▶ _WORK INSTRUCTIONS_
Would you please set down the data again exactly as given, excluding the pictures?
(Beginning of THE DATA)
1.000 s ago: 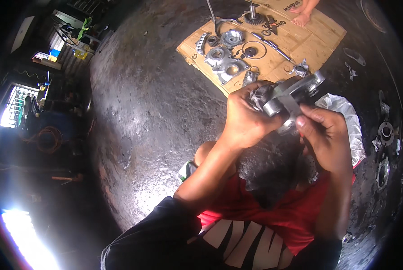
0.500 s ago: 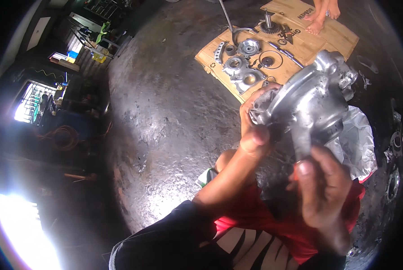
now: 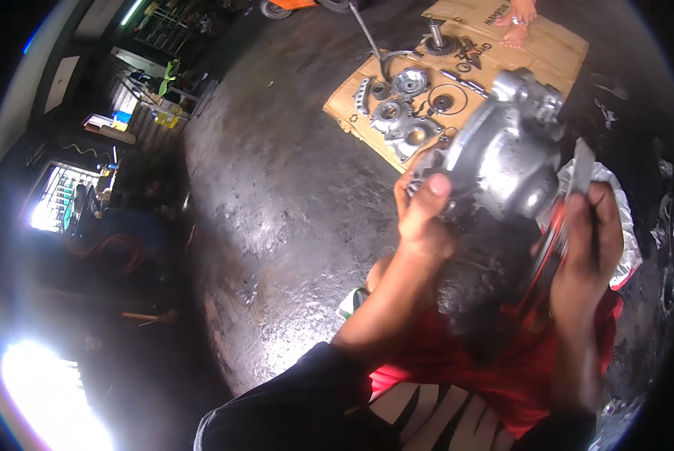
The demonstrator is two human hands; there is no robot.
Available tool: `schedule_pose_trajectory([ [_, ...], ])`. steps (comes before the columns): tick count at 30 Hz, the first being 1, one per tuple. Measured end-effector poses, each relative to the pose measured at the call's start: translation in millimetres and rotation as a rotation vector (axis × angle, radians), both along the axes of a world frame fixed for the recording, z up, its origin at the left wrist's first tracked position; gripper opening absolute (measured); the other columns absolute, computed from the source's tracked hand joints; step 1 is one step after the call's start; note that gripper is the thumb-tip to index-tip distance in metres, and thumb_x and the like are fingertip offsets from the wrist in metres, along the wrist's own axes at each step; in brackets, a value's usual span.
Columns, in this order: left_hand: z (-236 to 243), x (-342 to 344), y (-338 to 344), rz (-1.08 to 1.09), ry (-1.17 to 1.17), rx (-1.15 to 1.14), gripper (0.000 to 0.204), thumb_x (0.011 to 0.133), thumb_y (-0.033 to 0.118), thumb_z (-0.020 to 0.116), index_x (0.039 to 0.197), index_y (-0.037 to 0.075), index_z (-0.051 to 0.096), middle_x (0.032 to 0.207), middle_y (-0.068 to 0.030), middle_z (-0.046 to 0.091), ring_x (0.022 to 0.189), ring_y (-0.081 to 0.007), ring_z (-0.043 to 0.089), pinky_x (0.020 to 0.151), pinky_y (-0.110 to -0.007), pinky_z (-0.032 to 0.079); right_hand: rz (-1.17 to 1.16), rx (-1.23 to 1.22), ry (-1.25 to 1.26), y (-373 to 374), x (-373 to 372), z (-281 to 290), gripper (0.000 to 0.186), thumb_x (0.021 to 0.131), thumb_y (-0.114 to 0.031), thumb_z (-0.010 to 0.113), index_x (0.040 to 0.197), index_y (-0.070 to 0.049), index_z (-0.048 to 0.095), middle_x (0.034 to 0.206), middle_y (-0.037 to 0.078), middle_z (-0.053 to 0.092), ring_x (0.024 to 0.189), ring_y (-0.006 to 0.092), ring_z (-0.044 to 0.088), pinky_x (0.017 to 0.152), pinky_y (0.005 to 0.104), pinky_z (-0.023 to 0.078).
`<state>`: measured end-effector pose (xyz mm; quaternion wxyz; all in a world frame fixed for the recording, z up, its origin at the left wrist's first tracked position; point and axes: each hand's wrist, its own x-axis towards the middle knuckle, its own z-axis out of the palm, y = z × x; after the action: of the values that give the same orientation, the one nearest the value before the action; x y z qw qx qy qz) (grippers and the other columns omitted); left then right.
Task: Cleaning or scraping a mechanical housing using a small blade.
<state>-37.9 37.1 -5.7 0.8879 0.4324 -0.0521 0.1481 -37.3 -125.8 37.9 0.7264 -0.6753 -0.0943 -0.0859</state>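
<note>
Head view, silvery rounded housing (image 3: 506, 161), left grip (image 3: 427, 210) clasping it, right grip (image 3: 589, 233) pinching blade (image 3: 582, 169)

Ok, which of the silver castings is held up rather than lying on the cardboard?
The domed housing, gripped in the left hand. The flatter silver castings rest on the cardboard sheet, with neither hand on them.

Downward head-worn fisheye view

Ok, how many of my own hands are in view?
2: your left hand grips the grey metal housing; your right hand holds a flat metal tool. Some fingers are hidden.
</note>
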Motion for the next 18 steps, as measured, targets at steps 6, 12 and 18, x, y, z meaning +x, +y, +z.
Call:
schedule_pose_trajectory([
  [6, 5, 1, -3, -0.03, 0.014, -0.194, 0.064, 0.072, 0.036, 0.058, 0.118, -0.006, 0.043, 0.107, -0.0192, 0.054, 0.095, -0.0305, 0.056, 0.084, -0.043, 0.046, -0.084, 0.362, 0.587, 4, 23, -42, 0.019, 0.086, -0.019, 0.048, 0.1, -0.006, 0.05, 0.081, 0.004, 0.052, 0.065, 0.0194, 0.057, 0.049, 0.0282, 0.05],
  [12, -8, -1, -1, 0.106, -0.061, 0.051, 0.054, 0.069, 0.022, 0.066, 0.111, -0.007, 0.049, 0.098, -0.0136, 0.058, 0.089, -0.0216, 0.058, 0.08, -0.034, 0.046, 0.011, 0.594, 0.725, 5, 37, -68, 0.019, 0.084, -0.02, 0.049, 0.1, -0.01, 0.052, 0.085, 0.004, 0.056, 0.066, 0.0182, 0.056, 0.05, 0.0314, 0.048],
  [18, -6, 1, -4, 0.114, -0.053, 0.002, 0.052, 0.07, 0.022, 0.065, 0.111, -0.007, 0.049, 0.098, -0.013, 0.058, 0.087, -0.0197, 0.057, 0.08, -0.031, 0.045, 0.025, 0.647, 0.682, 17, 36, -53, 0.02, 0.085, -0.02, 0.046, 0.101, -0.011, 0.051, 0.084, 0.003, 0.057, 0.068, 0.0168, 0.056, 0.056, 0.0314, 0.049],
])
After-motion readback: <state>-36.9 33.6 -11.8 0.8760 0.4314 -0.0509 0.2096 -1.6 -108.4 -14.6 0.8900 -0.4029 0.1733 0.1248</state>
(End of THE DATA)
▶ _OUTPUT FOR THIS EXERCISE_
1.000 s ago: 
0.500 s ago: 
now: 
The demonstrator is two human hands; there is no robot.
Available tool: `schedule_pose_trajectory([ [_, ...], ])`. steps (comes before the columns): tick count at 30 Hz, the first being 1, one per tuple. Measured end-effector poses, each relative to the pose measured at the call's start: translation in millimetres and rotation as a rotation vector (axis × angle, radians), both along the axes of a world frame fixed for the recording, z up, its origin at the left wrist's first tracked position; gripper opening absolute (measured); the other columns absolute, computed from the source's tracked hand joints; step 1 is one step after the call's start; note that gripper is the thumb-tip to index-tip distance in metres, and thumb_x and the like are fingertip offsets from the wrist in metres, along the wrist's own axes at each step; in brackets, a value's usual span.
Columns, in this order: left_hand: z (-236 to 243), x (-342 to 344), y (-338 to 344), rz (-1.08 to 1.09), ry (-1.17 to 1.17), rx (-1.15 to 1.14), gripper (0.000 to 0.204), thumb_x (0.011 to 0.133), thumb_y (-0.033 to 0.118), thumb_z (-0.020 to 0.116), index_x (0.039 to 0.197), index_y (-0.037 to 0.075), index_z (-0.051 to 0.096), middle_x (0.032 to 0.207), middle_y (-0.068 to 0.030), middle_z (-0.046 to 0.091), ring_x (0.022 to 0.189), ring_y (-0.081 to 0.007), ring_z (-0.043 to 0.089), pinky_x (0.020 to 0.151), pinky_y (-0.110 to -0.007), pinky_z (-0.032 to 0.079); right_hand: rz (-1.17 to 1.16), rx (-1.23 to 1.22), ry (-1.25 to 1.26), y (-373 to 374), x (-373 to 372), z (-281 to 290), gripper (0.000 to 0.186), thumb_x (0.021 to 0.131), thumb_y (-0.114 to 0.031), thumb_z (-0.010 to 0.113), index_x (0.040 to 0.197), index_y (-0.070 to 0.049), index_z (-0.048 to 0.095), middle_x (0.034 to 0.206), middle_y (-0.037 to 0.078), middle_z (-0.053 to 0.092), ring_x (0.024 to 0.189), ring_y (-0.006 to 0.092), ring_z (-0.044 to 0.088), pinky_x (0.017 to 0.152), pinky_y (0.005 to 0.104), pinky_z (-0.023 to 0.078).
`<state>`: measured end-effector pose (xyz mm; quaternion wxyz; all in a world frame fixed for the recording, z up, its origin at the left wrist's first tracked position; point and axes: each hand's wrist, its own x-axis towards the middle knuckle, its own z-axis out of the palm, y = z × x; after the action: of the values that give the same orientation, the one nearest the value before the action; x y z qw qx qy qz) (grippers and the other columns omitted); left then right.
Task: Cleaning or scraping a mechanical housing using a small blade.
<state>-37.9 37.1 -5.7 0.8879 0.4324 -0.0521 0.1481 -37.3 -125.8 37.9 0.7264 -0.6753 -0.0943 -0.0859</state>
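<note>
Head view, silvery rounded housing (image 3: 506, 161), left grip (image 3: 427, 210) clasping it, right grip (image 3: 589, 233) pinching blade (image 3: 582, 169)

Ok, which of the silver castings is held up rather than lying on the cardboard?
The domed housing, gripped in the left hand. The flatter silver castings rest on the cardboard sheet, with neither hand on them.

Downward head-worn fisheye view

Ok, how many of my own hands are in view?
2: your left hand grips the grey metal housing; your right hand holds a flat metal tool. Some fingers are hidden.
</note>
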Motion for the next 18 steps, as measured, targets at steps 6, 12 and 18, x, y, z meaning +x, +y, +z.
Call:
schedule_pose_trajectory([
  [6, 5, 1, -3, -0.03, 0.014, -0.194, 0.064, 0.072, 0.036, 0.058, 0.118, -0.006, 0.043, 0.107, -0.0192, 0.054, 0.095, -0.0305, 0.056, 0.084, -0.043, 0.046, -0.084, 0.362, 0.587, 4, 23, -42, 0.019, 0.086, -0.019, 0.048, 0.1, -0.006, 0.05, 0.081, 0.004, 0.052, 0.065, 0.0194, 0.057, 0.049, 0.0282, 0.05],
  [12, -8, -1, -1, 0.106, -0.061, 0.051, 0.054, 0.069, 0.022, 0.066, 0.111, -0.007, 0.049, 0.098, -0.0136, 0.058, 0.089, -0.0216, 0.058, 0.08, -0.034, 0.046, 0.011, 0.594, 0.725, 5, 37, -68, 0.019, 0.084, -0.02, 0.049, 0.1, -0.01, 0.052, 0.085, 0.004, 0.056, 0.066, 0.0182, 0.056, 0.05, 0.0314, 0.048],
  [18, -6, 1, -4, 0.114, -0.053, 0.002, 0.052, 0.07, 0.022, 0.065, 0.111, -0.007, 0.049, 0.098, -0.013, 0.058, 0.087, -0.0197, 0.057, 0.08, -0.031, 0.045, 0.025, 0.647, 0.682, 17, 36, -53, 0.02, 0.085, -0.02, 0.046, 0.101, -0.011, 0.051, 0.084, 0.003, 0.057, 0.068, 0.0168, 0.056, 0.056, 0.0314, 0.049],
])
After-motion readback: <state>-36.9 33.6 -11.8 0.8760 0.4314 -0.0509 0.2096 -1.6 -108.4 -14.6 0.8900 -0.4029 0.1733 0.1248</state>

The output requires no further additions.